**TASK REQUIREMENTS**
In the material below, find how many lines contain the string "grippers". Write only that number.

**********

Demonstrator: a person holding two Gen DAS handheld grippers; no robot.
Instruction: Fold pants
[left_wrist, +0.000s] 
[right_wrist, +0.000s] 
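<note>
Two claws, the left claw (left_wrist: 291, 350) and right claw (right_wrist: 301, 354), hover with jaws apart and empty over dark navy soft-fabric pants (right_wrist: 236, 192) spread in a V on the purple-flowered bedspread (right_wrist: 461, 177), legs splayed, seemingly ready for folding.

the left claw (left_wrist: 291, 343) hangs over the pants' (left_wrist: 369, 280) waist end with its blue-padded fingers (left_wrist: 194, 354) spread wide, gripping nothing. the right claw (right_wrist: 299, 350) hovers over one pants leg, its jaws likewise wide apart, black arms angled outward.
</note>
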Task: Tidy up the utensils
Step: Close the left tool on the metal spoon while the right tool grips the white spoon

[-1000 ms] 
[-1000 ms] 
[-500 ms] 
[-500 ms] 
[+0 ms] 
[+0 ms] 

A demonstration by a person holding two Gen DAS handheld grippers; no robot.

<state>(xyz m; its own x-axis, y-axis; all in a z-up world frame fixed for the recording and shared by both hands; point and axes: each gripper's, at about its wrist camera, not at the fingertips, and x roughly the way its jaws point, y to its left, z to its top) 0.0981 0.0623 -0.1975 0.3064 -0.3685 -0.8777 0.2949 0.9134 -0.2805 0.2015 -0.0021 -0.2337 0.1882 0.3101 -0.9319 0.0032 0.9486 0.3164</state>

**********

**EXERCISE RESULT**
2